◆ **Task to complete**
Copy each line of the records below, from the first through the one that contains "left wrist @", exactly as written.
-------- Input for this task --------
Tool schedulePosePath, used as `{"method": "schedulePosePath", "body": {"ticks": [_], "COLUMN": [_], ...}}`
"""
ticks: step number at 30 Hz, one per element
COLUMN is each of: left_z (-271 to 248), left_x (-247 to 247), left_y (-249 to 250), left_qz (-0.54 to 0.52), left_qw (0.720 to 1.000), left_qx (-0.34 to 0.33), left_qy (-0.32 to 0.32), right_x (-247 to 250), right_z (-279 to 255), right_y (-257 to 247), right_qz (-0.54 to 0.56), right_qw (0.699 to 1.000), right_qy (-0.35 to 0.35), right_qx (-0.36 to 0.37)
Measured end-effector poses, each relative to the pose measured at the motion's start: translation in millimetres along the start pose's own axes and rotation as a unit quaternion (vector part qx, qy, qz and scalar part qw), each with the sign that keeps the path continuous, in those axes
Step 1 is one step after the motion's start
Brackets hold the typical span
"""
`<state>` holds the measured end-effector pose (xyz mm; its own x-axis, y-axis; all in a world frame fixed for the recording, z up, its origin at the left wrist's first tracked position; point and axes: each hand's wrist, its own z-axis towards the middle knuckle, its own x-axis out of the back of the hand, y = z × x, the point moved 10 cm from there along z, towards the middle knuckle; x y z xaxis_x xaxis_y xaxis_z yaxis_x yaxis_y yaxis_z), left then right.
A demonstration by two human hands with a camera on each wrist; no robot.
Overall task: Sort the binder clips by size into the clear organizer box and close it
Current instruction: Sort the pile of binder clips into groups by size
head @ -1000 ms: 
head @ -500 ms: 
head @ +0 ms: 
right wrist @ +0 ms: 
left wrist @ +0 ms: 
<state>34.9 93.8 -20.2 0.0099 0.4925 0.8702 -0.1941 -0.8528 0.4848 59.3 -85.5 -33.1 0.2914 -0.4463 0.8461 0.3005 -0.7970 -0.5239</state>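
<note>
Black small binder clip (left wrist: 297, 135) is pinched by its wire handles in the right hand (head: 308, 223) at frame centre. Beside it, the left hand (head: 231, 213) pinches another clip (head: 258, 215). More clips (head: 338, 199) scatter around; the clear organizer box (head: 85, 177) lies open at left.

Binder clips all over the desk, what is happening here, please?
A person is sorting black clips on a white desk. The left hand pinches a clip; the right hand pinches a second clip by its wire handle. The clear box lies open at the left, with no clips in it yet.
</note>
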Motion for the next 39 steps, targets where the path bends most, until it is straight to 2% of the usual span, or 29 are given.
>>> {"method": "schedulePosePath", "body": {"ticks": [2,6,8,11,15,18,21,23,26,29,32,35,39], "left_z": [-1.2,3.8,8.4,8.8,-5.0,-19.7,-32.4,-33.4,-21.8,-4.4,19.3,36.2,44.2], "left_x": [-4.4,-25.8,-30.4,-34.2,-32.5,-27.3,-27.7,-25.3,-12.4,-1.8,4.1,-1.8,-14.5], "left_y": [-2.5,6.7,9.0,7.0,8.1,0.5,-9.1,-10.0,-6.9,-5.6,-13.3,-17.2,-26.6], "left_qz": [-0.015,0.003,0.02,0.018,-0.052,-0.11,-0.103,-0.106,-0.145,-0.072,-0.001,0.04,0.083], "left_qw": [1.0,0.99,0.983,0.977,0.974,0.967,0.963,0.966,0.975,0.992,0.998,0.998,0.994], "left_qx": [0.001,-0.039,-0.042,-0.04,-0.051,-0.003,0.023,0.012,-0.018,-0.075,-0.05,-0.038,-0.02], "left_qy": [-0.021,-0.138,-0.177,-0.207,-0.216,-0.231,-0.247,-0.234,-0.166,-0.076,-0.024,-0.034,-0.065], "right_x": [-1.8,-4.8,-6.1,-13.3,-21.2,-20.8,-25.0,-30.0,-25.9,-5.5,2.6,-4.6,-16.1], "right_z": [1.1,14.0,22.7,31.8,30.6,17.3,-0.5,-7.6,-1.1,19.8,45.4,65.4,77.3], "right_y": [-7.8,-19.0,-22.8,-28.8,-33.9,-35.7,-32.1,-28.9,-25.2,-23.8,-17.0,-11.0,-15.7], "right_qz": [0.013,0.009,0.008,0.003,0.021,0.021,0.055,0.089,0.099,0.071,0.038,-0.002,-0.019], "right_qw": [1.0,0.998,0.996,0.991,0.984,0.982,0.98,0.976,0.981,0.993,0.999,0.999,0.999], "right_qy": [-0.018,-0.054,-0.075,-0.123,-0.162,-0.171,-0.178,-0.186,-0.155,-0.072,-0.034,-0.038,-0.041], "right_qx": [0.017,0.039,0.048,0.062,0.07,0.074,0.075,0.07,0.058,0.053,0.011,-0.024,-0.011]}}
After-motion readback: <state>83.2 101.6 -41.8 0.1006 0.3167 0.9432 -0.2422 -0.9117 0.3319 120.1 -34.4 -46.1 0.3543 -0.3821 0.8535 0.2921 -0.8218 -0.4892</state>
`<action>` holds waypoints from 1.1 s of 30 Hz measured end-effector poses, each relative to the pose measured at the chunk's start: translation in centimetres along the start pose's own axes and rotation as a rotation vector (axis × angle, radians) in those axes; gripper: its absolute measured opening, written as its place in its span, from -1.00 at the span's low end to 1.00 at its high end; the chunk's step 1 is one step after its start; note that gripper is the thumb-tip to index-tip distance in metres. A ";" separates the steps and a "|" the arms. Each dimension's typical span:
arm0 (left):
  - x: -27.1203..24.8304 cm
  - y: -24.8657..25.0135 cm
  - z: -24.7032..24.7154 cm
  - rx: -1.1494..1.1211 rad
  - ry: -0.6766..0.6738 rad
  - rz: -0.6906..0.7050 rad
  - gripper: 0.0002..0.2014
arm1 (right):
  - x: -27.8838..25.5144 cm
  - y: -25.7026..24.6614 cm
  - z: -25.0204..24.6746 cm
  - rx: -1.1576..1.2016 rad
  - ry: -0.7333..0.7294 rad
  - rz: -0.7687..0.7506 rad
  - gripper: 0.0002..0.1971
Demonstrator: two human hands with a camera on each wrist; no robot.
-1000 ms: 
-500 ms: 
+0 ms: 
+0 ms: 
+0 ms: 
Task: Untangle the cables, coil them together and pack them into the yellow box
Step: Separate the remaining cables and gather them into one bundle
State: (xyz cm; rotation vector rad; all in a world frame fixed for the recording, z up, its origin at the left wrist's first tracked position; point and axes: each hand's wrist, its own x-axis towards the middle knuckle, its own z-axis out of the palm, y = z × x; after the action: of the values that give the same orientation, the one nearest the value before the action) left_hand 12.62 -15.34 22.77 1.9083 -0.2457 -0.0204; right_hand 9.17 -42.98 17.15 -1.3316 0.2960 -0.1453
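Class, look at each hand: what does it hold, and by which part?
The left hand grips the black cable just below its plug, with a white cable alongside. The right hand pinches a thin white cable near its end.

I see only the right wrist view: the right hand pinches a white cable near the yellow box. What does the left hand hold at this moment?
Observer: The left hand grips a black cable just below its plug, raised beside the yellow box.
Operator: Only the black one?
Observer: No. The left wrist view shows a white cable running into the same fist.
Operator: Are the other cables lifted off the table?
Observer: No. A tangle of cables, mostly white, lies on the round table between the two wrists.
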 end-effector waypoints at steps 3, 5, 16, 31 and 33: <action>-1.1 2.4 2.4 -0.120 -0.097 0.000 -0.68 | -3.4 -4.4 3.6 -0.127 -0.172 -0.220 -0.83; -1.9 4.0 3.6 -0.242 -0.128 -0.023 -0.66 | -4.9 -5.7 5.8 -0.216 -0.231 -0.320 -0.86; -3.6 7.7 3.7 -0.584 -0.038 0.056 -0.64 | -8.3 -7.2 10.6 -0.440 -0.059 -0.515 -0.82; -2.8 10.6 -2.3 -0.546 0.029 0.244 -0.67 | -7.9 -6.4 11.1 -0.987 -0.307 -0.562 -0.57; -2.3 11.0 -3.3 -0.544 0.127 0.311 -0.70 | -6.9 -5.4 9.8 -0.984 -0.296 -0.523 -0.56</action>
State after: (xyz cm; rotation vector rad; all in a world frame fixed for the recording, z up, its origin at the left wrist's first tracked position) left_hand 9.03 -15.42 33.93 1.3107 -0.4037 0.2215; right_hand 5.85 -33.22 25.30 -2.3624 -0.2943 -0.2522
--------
◆ **Exercise result**
Tool schedulePosePath, used as `{"method": "schedulePosePath", "body": {"ticks": [_], "COLUMN": [_], ...}}`
"""
ticks: step number at 30 Hz, one per element
COLUMN is each of: left_z (-271 to 248), left_x (-247 to 247), left_y (-249 to 250), left_qz (-0.54 to 0.52), left_qw (0.720 to 1.000), left_qx (-0.34 to 0.33), left_qy (-0.32 to 0.32), right_x (-247 to 250), right_z (-279 to 255), right_y (-257 to 247), right_qz (-0.54 to 0.56), right_qw (0.699 to 1.000), right_qy (-0.35 to 0.35), right_qx (-0.36 to 0.37)
Measured end-effector poses, each relative to the pose measured at the motion's start: translation in millimetres along the start pose's own axes and rotation as a unit quaternion (vector part qx, qy, qz and scalar part qw), each with the sign that keeps the path continuous, in those axes
Step 1 is one step after the motion's start
Brackets hold the typical span
"""
`<state>` holds the measured end-effector pose (xyz mm; its own x-axis, y-axis; all in a world frame fixed for the recording, z up, its origin at the left wrist's first tracked position; point and axes: each hand's wrist, its own z-axis towards the middle knuckle, its own x-axis out of the back of the hand, y = z × x, the point moved 10 cm from there along z, towards the middle knuckle; x y z xaxis_x xaxis_y xaxis_z yaxis_x yaxis_y yaxis_z), left then right.
A demonstration by two human hands with a camera on each wrist; no robot.
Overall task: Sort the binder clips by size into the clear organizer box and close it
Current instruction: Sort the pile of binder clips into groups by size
head @ -1000 ms: 
head @ -500 ms: 
head @ +0 ms: 
right wrist @ +0 ms: 
left wrist @ +0 ms: 

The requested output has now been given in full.